> _TASK ITEM_
For every line in the data below that contains "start", copy the line.

•••

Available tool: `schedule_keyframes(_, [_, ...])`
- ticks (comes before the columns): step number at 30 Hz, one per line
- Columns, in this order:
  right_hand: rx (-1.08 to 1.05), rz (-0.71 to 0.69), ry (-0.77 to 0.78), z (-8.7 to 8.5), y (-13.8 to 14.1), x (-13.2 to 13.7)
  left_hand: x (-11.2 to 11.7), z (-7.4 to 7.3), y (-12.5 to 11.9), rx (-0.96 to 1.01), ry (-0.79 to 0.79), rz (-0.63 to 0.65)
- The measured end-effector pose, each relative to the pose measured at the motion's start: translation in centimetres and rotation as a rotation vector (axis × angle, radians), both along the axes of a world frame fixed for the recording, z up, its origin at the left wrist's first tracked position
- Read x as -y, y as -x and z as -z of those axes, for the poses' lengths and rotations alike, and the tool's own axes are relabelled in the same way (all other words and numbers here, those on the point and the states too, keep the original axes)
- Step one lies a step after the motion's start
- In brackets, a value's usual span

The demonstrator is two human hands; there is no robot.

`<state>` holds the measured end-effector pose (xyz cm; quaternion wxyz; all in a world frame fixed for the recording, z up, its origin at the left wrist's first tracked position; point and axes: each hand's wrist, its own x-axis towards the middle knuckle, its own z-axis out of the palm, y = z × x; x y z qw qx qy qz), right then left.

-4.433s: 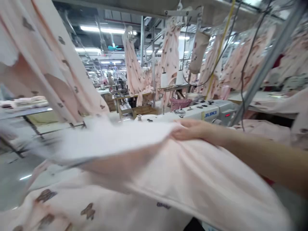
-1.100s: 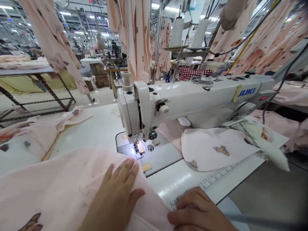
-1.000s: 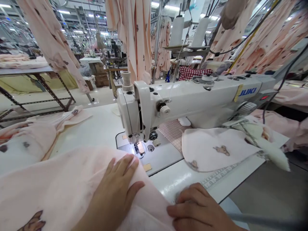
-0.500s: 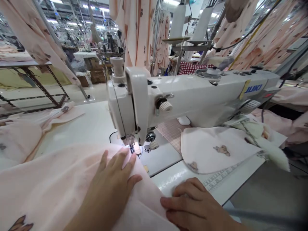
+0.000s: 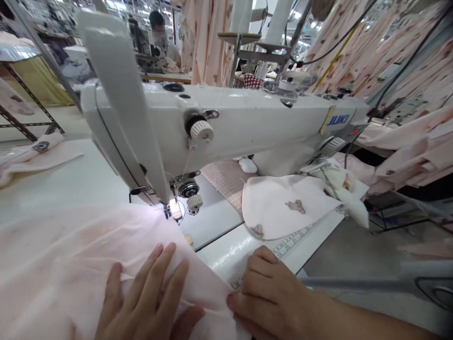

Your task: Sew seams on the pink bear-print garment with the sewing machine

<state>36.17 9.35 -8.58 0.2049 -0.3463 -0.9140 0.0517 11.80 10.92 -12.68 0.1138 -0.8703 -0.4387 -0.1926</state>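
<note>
A large piece of pale pink fabric [image 5: 78, 255] lies across the white sewing table [image 5: 53, 179], its far edge under the presser foot [image 5: 170, 210] of a white JUKI sewing machine [image 5: 240, 127]. My left hand [image 5: 145, 302] rests flat on the fabric, fingers stretched toward the needle. My right hand [image 5: 272, 297] is curled at the fabric's right edge, thumb and fingers pinching the cloth near a printed ruler on the table front.
A rounded pink cut piece [image 5: 286, 205] with bear prints lies right of the needle plate, beside a pile of white and pink pieces [image 5: 339, 189]. Folded pink fabric [image 5: 35, 151] sits at the far left. Pink garments hang overhead. Another person [image 5: 159, 38] sits behind.
My head has moved closer and lower to the machine. Both hands have stayed on the pink fabric, sliding slightly back toward me while the cloth's edge sits under the presser foot.
</note>
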Motion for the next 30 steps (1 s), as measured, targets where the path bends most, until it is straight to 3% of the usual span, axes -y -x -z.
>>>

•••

> _FINAL ANSWER_
- The measured end-effector pose, each relative to the pose measured at the motion's start: translation in centimetres and rotation as a rotation vector (axis × angle, radians), both along the axes of a world frame fixed for the recording, z up, its origin at the left wrist's first tracked position
- Step one lies a step after the motion's start

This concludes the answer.